The N.Y. Sun: Lawsuits by Regretful ‘Detransitioners’ Take Aim at Medical Establishment’s Support for Gender-Transition Treatments for Minors
My reporting finds: "Two plaintiffs are suing two of the most prominent doctors in the pediatric gender-transition field, as well as the highly influential American Academy of Pediatrics."
Many of you know that I have spent the past year studying the controversial subject of gender-transition treatment for minors—meaning the prescription of puberty blockers and cross-sex hormones, and sometimes the provision of surgeries, to treat gender dysphoria in adolescents.
I have just published my first article on the subject, in The New York Sun. I invite you to read it. It concerns a burgeoning legal campaign waged by “detransitioners,” meaning people who medically transitioned genders and who regretted doing so and reverted back to identifying and presenting as their birth sex. To date, 11 detransitioners have filed medical-malpractice suits against the health and mental health providers who oversaw their medical transitions.
My article concerns two suits that aim at the very heart of the sweeping support for pediatric gender-transition treatment among U.S. medical societies. These suits target two of the most prominent and influential physicians backing such treatment. One of the suits further accuses these doctors and their Rhode Island colleagues of engaging in a conspiracy with the American Academy of Pediatrics, as I reported, “to develop, promote and ultimately profit off of what has become the prevailing U.S. medical treatment model for pediatric gender care —a model that the suit alleges is based on a fraudulent and misleading representation of scientific research.”
The AAP’s support of what’s known as the gender-affirming care model has been central to all medical societies’ own support for medical gender-transition treatments. Some of my sources think that the suit against the medical society could damage the AAP’s reputation on this subject and cause the related support for such treatment among medical societies to fracture.

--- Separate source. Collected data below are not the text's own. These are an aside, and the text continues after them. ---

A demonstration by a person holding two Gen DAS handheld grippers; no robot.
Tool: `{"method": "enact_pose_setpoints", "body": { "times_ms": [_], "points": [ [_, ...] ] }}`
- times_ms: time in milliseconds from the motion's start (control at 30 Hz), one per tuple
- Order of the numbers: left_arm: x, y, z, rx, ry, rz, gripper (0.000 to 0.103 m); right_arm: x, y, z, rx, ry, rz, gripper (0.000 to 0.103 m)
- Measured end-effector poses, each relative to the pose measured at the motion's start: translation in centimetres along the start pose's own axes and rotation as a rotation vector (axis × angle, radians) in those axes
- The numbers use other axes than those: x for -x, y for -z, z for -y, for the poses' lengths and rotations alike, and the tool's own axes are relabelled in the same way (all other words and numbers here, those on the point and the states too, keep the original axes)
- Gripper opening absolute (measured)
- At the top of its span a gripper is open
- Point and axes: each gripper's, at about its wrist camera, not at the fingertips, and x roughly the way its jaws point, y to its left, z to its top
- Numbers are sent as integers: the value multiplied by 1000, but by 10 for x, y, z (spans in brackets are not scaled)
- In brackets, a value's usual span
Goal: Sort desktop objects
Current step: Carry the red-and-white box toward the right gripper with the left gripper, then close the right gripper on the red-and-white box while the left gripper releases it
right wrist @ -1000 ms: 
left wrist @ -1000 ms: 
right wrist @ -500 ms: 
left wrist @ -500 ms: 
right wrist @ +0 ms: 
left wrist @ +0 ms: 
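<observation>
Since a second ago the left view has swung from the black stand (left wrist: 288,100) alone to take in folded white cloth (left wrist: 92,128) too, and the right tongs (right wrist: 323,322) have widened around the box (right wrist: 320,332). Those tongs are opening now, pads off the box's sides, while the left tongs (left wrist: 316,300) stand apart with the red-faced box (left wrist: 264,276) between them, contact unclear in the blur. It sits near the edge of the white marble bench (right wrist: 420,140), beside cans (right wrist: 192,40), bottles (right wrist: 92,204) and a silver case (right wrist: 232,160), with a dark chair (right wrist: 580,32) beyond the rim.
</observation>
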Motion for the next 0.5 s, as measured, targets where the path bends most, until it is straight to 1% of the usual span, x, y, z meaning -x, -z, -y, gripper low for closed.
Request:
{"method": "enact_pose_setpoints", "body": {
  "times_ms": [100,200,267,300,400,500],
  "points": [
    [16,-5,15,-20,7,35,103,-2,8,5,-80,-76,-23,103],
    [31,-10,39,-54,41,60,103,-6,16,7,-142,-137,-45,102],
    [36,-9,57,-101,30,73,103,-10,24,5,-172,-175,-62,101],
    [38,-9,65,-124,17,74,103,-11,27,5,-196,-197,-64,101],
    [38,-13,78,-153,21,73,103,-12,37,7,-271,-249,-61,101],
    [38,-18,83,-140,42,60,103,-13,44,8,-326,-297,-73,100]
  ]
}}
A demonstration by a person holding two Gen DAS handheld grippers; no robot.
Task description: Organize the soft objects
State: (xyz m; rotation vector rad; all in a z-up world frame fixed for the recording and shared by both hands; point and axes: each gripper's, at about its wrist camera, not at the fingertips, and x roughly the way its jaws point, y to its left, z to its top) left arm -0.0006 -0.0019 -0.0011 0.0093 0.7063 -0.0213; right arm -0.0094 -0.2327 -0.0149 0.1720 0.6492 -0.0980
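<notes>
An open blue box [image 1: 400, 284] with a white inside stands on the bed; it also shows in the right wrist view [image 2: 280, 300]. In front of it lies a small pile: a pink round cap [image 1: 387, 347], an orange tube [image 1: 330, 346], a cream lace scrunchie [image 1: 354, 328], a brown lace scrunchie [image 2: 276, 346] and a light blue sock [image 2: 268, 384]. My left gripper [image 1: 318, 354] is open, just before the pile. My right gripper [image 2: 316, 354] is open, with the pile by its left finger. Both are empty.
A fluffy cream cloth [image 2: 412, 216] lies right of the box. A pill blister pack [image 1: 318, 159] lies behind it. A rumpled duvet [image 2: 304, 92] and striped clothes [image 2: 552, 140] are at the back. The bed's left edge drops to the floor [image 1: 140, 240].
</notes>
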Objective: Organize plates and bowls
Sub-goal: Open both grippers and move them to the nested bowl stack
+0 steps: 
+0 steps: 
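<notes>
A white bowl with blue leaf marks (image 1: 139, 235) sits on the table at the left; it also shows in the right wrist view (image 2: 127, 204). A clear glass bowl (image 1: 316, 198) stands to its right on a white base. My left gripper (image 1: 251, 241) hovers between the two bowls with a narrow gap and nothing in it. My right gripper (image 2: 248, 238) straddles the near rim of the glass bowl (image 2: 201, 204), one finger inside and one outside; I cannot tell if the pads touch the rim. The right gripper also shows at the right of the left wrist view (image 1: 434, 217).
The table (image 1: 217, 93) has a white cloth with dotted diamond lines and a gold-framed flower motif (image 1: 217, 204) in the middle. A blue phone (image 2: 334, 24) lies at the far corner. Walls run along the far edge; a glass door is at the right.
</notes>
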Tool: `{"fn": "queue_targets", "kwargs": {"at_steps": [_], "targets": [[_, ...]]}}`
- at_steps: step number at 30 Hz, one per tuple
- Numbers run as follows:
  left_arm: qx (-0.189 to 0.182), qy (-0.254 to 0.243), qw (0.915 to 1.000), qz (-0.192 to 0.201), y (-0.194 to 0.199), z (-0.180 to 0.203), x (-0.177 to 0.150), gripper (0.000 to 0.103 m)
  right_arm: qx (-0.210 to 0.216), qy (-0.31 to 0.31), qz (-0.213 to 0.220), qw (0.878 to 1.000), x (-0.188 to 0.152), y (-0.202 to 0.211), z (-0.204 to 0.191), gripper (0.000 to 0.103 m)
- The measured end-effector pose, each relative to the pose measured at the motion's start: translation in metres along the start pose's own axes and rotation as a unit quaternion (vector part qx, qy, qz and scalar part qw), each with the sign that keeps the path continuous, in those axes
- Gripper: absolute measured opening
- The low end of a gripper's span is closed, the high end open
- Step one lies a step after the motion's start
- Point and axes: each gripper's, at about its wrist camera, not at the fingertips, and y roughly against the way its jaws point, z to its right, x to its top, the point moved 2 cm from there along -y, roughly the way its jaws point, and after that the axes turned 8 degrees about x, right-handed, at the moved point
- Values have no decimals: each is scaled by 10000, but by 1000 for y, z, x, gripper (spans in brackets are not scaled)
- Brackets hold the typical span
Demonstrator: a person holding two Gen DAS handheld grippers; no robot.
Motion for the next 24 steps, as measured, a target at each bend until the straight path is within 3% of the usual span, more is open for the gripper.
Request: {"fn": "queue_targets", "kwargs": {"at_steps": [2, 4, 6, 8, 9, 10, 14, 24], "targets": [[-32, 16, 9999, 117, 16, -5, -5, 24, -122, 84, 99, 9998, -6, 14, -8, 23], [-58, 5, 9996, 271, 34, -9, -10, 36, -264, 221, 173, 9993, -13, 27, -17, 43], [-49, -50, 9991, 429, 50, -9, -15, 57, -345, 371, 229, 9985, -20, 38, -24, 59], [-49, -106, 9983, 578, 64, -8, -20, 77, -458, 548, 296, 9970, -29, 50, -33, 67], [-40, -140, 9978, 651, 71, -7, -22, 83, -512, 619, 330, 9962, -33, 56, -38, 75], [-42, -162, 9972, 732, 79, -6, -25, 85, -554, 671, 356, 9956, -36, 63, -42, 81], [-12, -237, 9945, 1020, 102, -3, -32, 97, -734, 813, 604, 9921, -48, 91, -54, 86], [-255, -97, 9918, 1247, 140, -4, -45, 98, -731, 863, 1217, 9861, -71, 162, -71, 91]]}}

Here’s the article (there shouldn’t be a paywall, but if there is, if you lend them your email, you get two free article views and can bypass the paywall): https://www.nysun.com/article/lawsuits-by-regretful-detransitioners-take-aim-at-medical-establishments-support-for-gender-transition-treatments-for-minors?newsletter-access&utm_source=MG&utm_medium=email&utm_campaign=Morning%20Sun%20%202023-12-06
And here is a tweet thread about the piece if you would be so kind as to share it and provide comments there: https://x.com/benryanwriter/status/1732159896747995168?s=20
Update, Dec 6:
I reported on Dec 5 in the Sun that despite scathing criticism about the AAP’s policy statement regarding pediatric gender-transition treatment, and despite the fact that the AAP has not released the independent systematic literature review of the relevant science that it announced it had commissioned in August, the organization was gearing up to publish a 320-page book on the practice. But the morning of Dec. 6, I got an email from the AAP announcing: “Due to an upcoming policy review on this topic, the publication of this book has been placed on hold and your preorder has been canceled.”
I can’t prove that the AAP pulled the book in response to my reporting. I can just say that my article was published at 5:15 pm ET on Dec 5 and the email from the AAP about the book being put on hold arrived at 9:48 am on Dec. 6.
Thank you for this article!
You note these suits "may pose a threat to the medical care of transgender adults as well." I don't think so. I think what currently passes as "medical care" for transgender people, and those with gender dysphoria, by not informing them accurately of risks, benefits, alternatives and doing nothing, and not informing them about how little is known, is not actually "care" at all. I think one of the biggest threats to transgender people in the US right now is what passes for "medical care".
Paragraph 2 above - check your spelling of detransitioners.
Food for thought - for a person who was misdiagnosed with a life-threatening condition and irreversibly medicalized as a result, "regret" is such an understatement as to be trivializing.
Would you characterize the victims of lobotomies as "regretful"? How about "profoundly traumatized and damaged for life".`
I understand why you use the word, you have bought into the rhetoric by the liable clinicians and trans activists who, when attempting to justify it to the public and the insurance companies, claim that it is medically necessary and life-saving, but then do a complete about-face and compare it to elective cosmetic surgery when the negative results are scrutinized.
They are attempting to get themselves off the hook; please don't help them with the title wording.
One other edit: the photo caption at the top of the Sun article doesn't say whether it's a picture of her before transition or after.